• [Requirement]
Say, as a bare number, how many lines of the listing hold "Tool".
:: Material provided
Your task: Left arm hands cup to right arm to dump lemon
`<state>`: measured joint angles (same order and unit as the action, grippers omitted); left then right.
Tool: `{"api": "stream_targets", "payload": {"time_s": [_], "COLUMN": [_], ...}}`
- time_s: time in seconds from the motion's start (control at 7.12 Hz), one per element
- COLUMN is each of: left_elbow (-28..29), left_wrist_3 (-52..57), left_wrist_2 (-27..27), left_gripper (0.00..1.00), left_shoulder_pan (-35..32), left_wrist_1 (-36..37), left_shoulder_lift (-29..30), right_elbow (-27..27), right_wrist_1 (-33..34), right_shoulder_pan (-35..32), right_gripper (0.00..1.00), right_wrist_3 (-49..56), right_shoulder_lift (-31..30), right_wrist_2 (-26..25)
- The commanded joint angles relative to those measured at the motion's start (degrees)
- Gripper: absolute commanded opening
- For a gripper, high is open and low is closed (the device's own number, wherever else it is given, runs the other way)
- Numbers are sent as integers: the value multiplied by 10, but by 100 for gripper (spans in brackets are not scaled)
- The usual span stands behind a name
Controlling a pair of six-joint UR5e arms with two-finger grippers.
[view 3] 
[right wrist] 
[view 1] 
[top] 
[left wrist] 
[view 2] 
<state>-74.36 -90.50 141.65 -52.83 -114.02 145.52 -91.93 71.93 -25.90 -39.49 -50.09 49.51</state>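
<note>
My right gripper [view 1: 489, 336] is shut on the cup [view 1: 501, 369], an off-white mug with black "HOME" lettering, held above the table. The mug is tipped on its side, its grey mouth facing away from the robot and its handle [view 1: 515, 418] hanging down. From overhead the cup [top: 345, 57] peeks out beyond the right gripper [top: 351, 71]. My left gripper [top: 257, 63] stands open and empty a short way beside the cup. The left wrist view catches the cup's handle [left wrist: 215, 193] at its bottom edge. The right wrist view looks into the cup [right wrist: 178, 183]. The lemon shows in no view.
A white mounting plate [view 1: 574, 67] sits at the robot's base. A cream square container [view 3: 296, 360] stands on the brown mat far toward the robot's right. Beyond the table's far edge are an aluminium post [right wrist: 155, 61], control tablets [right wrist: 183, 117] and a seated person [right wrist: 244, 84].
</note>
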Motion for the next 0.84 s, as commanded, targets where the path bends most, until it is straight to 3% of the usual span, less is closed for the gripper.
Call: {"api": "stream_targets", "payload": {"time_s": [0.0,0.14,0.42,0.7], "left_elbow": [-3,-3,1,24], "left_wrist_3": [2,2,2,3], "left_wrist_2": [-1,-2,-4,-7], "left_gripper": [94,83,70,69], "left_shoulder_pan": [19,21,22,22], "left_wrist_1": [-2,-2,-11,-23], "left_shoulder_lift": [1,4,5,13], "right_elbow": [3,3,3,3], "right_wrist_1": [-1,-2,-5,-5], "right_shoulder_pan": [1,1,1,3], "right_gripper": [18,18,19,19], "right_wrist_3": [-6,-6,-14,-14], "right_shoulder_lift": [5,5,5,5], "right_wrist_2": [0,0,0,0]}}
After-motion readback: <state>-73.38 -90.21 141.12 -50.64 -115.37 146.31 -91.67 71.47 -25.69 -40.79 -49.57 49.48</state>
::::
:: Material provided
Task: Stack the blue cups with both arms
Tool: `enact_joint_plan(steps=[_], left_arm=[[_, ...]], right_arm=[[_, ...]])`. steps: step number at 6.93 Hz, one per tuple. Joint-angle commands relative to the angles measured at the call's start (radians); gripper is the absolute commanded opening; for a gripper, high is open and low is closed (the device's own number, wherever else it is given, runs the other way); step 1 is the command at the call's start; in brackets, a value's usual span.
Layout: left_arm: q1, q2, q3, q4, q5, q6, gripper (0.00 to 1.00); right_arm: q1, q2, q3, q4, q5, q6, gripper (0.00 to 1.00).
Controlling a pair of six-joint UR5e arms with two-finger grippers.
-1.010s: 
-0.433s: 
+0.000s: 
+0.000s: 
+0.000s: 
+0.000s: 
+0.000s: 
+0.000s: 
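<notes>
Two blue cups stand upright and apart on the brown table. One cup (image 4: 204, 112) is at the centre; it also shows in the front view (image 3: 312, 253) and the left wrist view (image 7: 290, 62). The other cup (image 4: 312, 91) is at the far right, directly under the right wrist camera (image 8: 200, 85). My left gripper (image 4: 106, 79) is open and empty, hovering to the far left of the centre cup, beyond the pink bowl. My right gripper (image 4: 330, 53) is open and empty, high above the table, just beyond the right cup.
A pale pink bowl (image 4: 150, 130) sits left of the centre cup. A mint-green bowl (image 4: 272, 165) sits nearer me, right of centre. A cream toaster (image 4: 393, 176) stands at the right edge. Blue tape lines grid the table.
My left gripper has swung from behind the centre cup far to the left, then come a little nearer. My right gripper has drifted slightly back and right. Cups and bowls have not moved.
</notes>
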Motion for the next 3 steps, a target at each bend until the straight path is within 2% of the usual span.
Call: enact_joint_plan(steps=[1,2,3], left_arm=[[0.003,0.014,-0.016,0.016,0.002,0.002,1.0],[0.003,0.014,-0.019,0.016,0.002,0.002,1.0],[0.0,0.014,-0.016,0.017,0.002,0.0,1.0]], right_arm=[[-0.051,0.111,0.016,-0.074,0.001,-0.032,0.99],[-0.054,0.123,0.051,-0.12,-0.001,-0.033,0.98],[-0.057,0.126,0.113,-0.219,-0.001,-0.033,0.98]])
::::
• [Response box]
2